¿Es un gasto excesivo disfrazado de experiencia culinaria única?
SAN JUAN, Puerto Rico
Por Mario Beltrán Pérez, para Pride Society Magazine
¿A cuántos de nosotros nos encanta salir a comer con familiares y amigos? Cualquier excusa es buena: desde el apagón, el cumpleaños y hasta celebrar un divorcio.
La comunidad LGBTQ+ no es la excepción cuando se trata de celebrar y compartir en restaurantes y bares. Pero, ¿cuánto nos está costando, hasta ahora, estas “tan necesarias” salidas? ¿O es que estamos bajo un espejismo de lujo, glamour y una “experiencia culinaria” mientras el bolsillo sufre las consecuencias?
Lo cierto es que salir a comer —ya sea un desayuno, el “famoso brunch”, un almuerzo o una cena— ya duplica el costo de lo que hasta hace poco pagábamos en cualquier establecimiento, prácticamente. Y es que, recientemente, al buscar dónde ir a brunchear en Aibonito, el costo por persona era de $125.00, más la propina, en uno de los establecimientos locales.

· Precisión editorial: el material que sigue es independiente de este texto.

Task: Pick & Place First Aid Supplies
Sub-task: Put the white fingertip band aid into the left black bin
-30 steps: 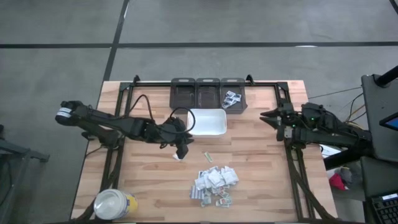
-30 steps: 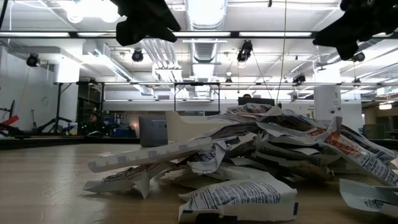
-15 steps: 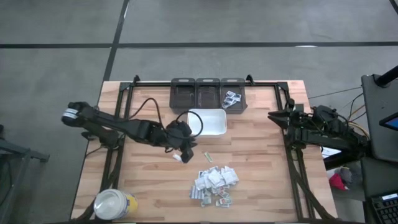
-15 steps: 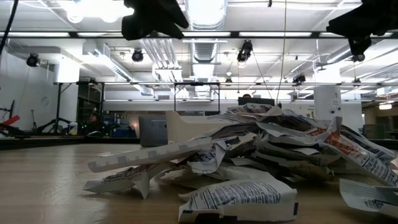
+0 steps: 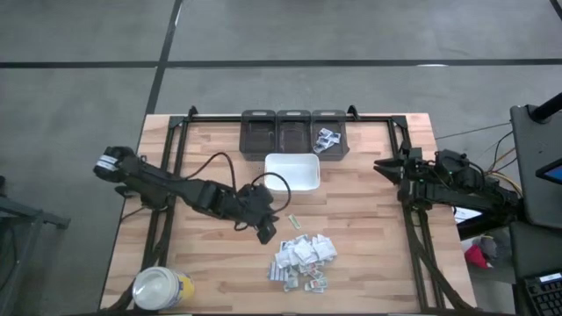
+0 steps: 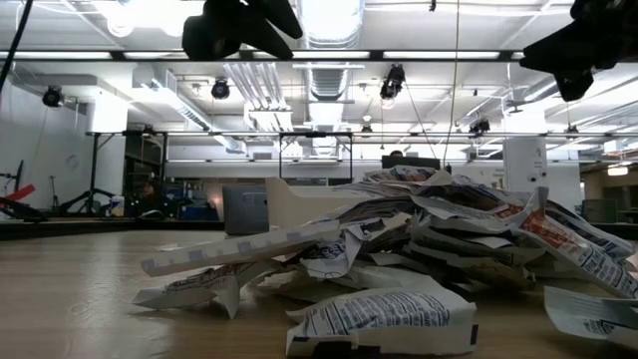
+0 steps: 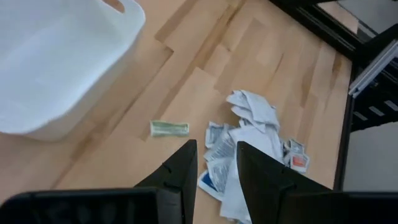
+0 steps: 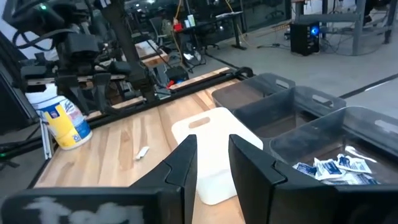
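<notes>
We've got the first aid supplies (image 5: 303, 260) heaped in a loose pile on the near middle of the tabletop (image 5: 369, 254), mostly white sachets with grey print, a couple with red. From the low view the pile (image 6: 419, 259) fills the whole foreground; there's printing on the packets but we can't read any of it. One small green packet (image 5: 292, 221) lies apart from the heap, between it and the white tray (image 5: 292, 173). A few more sachets (image 5: 327, 139) already sit in the rightmost of three dark bins (image 5: 293, 130) along the far edge.

The left tool (image 5: 266, 233) hangs just beside the pile, on the tray side, close to the green packet; in its wrist view the fingers (image 7: 180, 171) stand slightly apart with nothing between them. The right tool (image 5: 384, 165) waits over the right edge of the tabletop, fingers (image 8: 186, 158) parted a bit, also carrying nothing.

The yellow jar (image 5: 160, 289) with a white lid sits at the near left corner; its label isn't readable.
</notes>
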Robot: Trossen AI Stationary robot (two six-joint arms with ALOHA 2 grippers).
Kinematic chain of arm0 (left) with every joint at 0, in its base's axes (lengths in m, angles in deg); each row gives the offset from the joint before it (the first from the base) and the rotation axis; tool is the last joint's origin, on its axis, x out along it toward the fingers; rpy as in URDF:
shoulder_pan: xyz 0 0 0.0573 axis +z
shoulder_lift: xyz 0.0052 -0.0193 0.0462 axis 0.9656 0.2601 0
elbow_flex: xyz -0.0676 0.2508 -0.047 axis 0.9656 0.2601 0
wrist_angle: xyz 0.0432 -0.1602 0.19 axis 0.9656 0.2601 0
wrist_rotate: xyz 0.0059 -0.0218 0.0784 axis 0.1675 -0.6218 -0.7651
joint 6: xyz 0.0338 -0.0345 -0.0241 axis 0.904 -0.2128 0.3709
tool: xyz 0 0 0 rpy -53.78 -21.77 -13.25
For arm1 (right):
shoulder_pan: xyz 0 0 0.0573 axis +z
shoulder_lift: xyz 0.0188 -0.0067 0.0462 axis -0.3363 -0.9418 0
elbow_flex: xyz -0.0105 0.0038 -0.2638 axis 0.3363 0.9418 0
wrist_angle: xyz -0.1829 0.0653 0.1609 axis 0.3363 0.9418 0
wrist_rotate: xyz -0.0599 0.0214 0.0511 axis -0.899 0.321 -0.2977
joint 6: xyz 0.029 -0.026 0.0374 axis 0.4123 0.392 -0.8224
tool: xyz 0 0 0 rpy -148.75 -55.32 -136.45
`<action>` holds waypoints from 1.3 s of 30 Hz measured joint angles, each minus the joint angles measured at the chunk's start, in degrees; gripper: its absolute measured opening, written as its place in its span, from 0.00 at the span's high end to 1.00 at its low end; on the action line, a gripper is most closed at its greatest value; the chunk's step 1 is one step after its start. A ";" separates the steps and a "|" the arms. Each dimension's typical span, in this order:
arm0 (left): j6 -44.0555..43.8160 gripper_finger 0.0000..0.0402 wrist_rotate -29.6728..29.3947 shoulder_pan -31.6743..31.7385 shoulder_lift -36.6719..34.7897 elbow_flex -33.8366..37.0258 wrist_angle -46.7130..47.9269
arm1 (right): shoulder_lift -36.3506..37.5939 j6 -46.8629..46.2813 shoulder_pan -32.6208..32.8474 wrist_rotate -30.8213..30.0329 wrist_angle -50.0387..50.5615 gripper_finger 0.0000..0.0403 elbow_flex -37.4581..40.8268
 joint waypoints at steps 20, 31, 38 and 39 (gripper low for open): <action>-11.27 0.73 5.99 -8.77 8.81 0.00 -0.73 | -0.04 -1.52 0.00 -0.13 -0.19 0.81 0.75; -9.53 0.73 8.43 -11.38 13.45 0.04 0.92 | -0.11 -1.98 0.00 -0.40 -0.13 0.78 0.84; 0.71 0.73 8.75 -11.73 16.88 0.05 -1.00 | -0.11 -3.03 0.00 -0.42 -0.02 0.80 0.87; 1.66 0.73 8.95 -11.71 17.46 0.07 -1.55 | -0.11 -3.03 0.00 -0.42 -0.02 0.81 0.86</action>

Salir a comer a un restaurante se ha convertido en un verdadero reto económico. Los precios del menú no dejan de subir, y una bebida de coctelería fácilmente puede costar entre 10, 15 y hasta 20 dólares. A esto se suma la propina, que ya fluctúa entre un 18 % y un 30 %, y muchas veces es añadida automáticamente al total de la cuenta. Lo que antes representaba una salida accesible de aproximadamente $50 para dos personas, ahora fácilmente supera los $100. Esto sin contar con unos impuestos que, en ocasiones, parecen arbitrarios o difíciles de entender.
Pero el tema va mucho más allá de los precios. En este modelo, los dueños de muchos establecimientos se benefician de una estructura que les permite pasarle al cliente la responsabilidad casi completa del salario de los meseros. Por ley, muchos patronos están autorizados a pagar a estos empleados menos del salario mínimo, con la expectativa de que las propinas aportadas por los clientes completen su ingreso. Esto crea un sistema desigual donde el consumidor absorbe no solo el costo de los alimentos, sino también parte de la nómina del restaurante.
El salario de los meseros se convierte en una deuda disfrazada de propina. En Puerto Rico, la ley permite que a los meseros se les pague un subsalario de $2.13 por hora, con la expectativa de que las propinas cubran la diferencia hasta alcanzar el salario mínimo estatal, que desde julio de 2024 es de $10.50 por hora.

El problema es que, en la práctica, muchos meseros no alcanzan ese mínimo con las propinas, y muchos patronos no ajustan la diferencia como exige la ley. Un estudio de Restaurant Opportunities Centers United reveló que el 79 % de los meseros no alcanza el salario mínimo solo con propinas, y que el 30 % de los patronos no cumple con el ajuste salarial cuando eso ocurre.
Mientras los dueños de restaurantes maximizan sus ganancias trasladando al cliente la responsabilidad del salario, los empleados se ven obligados a buscar dos y hasta tres empleos para poder sostenerse. Esta realidad no solo afecta su tiempo, sino que impacta directamente su salud, bienestar y su familia.
La propina, que originalmente era una expresión voluntaria de agradecimiento por un buen servicio, se ha convertido en una obligación tácita que los propios sistemas de pago automatizan, y donde no necesariamente el servicio se puede catalogar como bueno.
Este modelo no solo afecta al bolsillo del cliente, sino que perpetúa condiciones laborales precarias para los empleados del sector. ¿Por qué seguimos normalizando un sistema donde los dueños pueden maximizar ganancias a costa de salarios bajos y de un cliente que cada vez paga más?
Muchos de estos trabajadores son padres y madres de familia, con responsabilidades económicas y de crianza que no pueden atender adecuadamente debido a las largas jornadas y los horarios rotativos. La inestabilidad salarial hace casi imposible que puedan ahorrar, acceder a un plan médico adecuado o disfrutar tiempo de calidad con sus seres queridos.
Comer fuera nos encanta y es parte de nuestra diversión, pero no debería sentirse como una transacción forzada ni como un privilegio, tomando como base el alza general en el costo de vida.
Mientras tanto, el cliente asume cada vez más el costo de una estructura que solo beneficia al patrono.